Pictures of Medicinal Plants - Plate 1 Henbane, Sage, Mustard, Calamint
Pictures of Medicinal Plants - Plate 2 Juniper, Black Currant, White Horehound, Coltsfoot
Pictures of Medicinal Plants - Plate 3 Buckthorn, Fennel, Tansy, Wood Sorrel
Pictures of Medicinal Plants - Plate 4 Peony, St. John's Wort, Acanite or Monkshood, Lily of the Valley
Pictures of Medicinal Plants - Plate 5 Plantain, White Poppy, Pennyroyal, Bearsfoot
Pictures of Medicinal Plants - Plate 6 Liquorice, Yellow Flag, Dandelion, Bramble
Pictures of Medicinal Plants - Plate 7 Dill, Peppermint, Spurge-Laurel, Black Bryony
Pictures of Medicinal Plants - Plate 8 Bittersweet, Chamomile, Caraway, Herb Robert
Pictures of Medicinal Plants - Plate 9 Hemlock, Barberry, Elder, Oak
Pictures of Medicinal Plants - Plate 10 Parsley, Valerian, Foxglove, Crowfoot
Pictures of Medicinal Plants - Plate 11 Common, Flax, Purging, Wormwood, Carrot, Horse-Chesnut
Pictures of Medicinal Plants - Plate 12 Thron-apple, Asparagus, Marsh Mallow, Hop
Pictures of Medicinal Plants - Plate 13 Mullein, Rosemary, Nettle, Deadly Nightshade
Pictures of Medicinal Plants - Plate 14 Stavesacre, Golden Rod, Lime, Bear Berry
Pictures of Medicinal Plants - Plate 15 Scurvy-grass, Colchicum or Meadow Saffron, Garlic, Horse-radish
Pictures of Medicinal Plants - Plate 16 Saffron, Meadow-sweet, Hedge-Mustard, Hedge-Nettle

Plate 1.

Saffron. -This is a familiar garden flower of a deep orange color. It is used as a decoction ; an ounce of the leaves is boiled in a pint of water.

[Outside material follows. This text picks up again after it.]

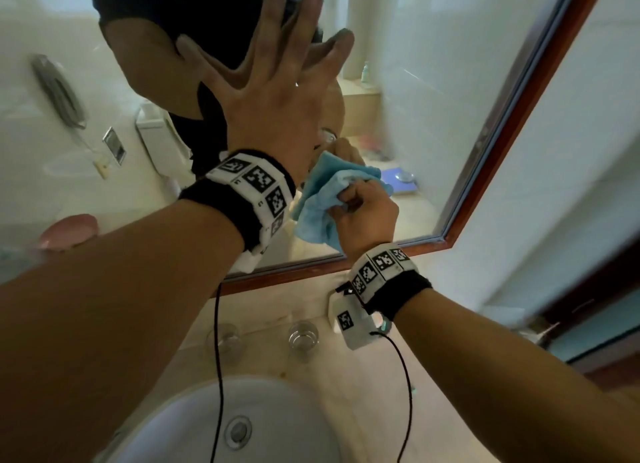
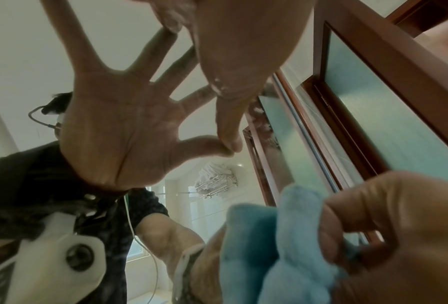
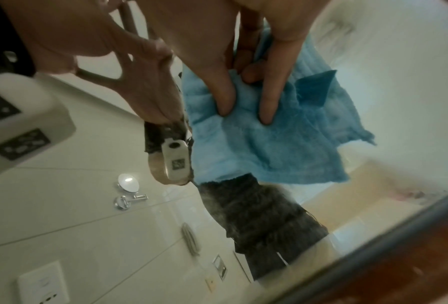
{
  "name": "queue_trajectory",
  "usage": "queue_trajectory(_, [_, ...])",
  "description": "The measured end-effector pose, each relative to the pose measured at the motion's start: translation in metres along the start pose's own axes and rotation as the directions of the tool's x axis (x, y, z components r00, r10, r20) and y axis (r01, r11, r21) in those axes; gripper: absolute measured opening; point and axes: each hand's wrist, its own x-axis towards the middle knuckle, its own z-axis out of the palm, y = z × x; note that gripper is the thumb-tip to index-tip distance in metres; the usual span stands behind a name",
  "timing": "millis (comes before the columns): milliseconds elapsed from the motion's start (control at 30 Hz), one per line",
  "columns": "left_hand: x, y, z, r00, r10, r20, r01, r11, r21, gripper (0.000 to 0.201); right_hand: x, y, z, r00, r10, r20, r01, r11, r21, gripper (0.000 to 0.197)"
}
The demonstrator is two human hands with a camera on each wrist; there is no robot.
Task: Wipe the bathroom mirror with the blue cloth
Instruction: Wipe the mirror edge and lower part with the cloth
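Note:
The mirror (image 1: 433, 81) in its red-brown wooden frame (image 1: 491, 185) fills the upper half of the head view. My left hand (image 1: 273, 57) lies flat on the glass with fingers spread, holding nothing; its thumb side (image 2: 243, 51) meets its reflection in the left wrist view. My right hand (image 1: 363, 213) grips the bunched blue cloth (image 1: 318, 206) against the glass near the lower right corner. In the right wrist view two fingers (image 3: 224, 96) dig into the blue cloth (image 3: 246, 109). The cloth (image 2: 269, 246) also shows beside my curled right hand (image 2: 373, 226).
Below the mirror runs a pale stone counter (image 1: 363, 386) with a white sink basin (image 1: 284, 428) and two clear glasses (image 1: 303, 338) (image 1: 227, 338). Black cables (image 1: 218, 358) hang from both wrist units over the basin. A white tiled wall (image 1: 571, 150) stands to the right.

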Motion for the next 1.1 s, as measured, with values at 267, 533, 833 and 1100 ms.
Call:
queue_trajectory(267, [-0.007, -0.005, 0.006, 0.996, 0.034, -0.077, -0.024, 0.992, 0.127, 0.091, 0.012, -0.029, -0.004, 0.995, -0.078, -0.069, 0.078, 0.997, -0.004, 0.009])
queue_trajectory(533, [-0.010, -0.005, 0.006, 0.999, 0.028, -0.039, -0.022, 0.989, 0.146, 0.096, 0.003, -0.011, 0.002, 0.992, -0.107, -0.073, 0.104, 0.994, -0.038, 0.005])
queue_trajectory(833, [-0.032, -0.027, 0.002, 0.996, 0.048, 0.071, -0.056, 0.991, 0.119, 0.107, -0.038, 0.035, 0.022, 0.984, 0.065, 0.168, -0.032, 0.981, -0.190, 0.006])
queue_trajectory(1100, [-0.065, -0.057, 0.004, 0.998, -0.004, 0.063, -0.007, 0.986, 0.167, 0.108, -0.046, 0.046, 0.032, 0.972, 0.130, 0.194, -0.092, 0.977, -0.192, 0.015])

This is used as a gargle for sore throat and as a remedy for ievers. It is supposed to favor the eruption in scarlet fever, measles, etc.

Meadow Sweet. - The root, bark and leaves of this plant are used in diarrhea, especially in children. A decoction can be made by boiling an ounce of the root or bark in a pint of water. Two or three tablespoonfuls of this decoction may be taken four times a day.

Mustard. - Powdered mustard seeds, ordinary table mustard, are chiefly used in medicine for two purposes : first, to promote vomiting. One or two teaspoonfuls stirred up in a glass of warm water usually suffice to excite vomiting. This quantity may be repeated in five minutes if necessary.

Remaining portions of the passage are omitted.